### Problem description
Line by line, restate the material word for word, omitting any image.
☆ ☆ ☆
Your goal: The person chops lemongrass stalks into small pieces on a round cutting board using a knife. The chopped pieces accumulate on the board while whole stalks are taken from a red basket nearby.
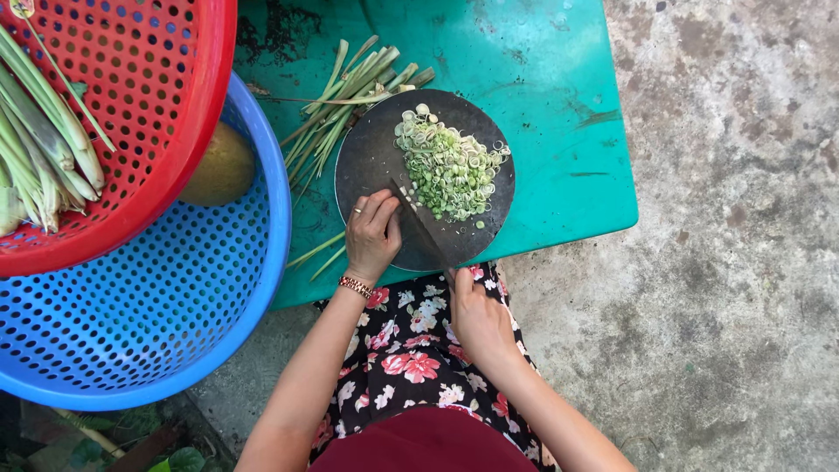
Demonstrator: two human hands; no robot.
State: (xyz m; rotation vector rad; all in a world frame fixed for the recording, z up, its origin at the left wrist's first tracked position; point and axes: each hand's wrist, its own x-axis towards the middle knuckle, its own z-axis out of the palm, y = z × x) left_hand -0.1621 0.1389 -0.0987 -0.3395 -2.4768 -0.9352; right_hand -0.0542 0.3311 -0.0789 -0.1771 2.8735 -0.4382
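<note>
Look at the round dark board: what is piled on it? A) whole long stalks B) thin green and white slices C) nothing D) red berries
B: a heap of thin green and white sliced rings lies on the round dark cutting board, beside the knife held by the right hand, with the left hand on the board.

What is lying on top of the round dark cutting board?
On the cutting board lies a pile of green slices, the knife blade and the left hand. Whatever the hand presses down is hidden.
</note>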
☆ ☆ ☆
### Answer to the exercise
Your goal: The person chops lemongrass stalks into small pieces on a round cutting board using a knife. The chopped pieces accumulate on the board while whole stalks are taken from a red basket nearby.
Demonstrator: two human hands; no robot.
State: (xyz m; rotation vector rad; all in a world frame fixed for the recording, z up, its origin at the left wrist's first tracked position; point and axes: each hand's wrist, its own x-axis towards the middle knuckle, its own z-axis out of the palm, y = z × x) left_hand -0.1621 0.1389 -0.0987 -0.3395 -2.4768 -0.9352; right_hand -0.0542 0.3311 -0.0789 -0.1771 2.8735 -0.4382
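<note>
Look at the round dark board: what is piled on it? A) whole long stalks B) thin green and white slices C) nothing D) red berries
B: a heap of thin green and white sliced rings lies on the round dark cutting board, beside the knife held by the right hand, with the left hand on the board.

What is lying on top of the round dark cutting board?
On the cutting board lies a pile of green slices, the knife blade and the left hand. Whatever the hand presses down is hidden.
</note>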

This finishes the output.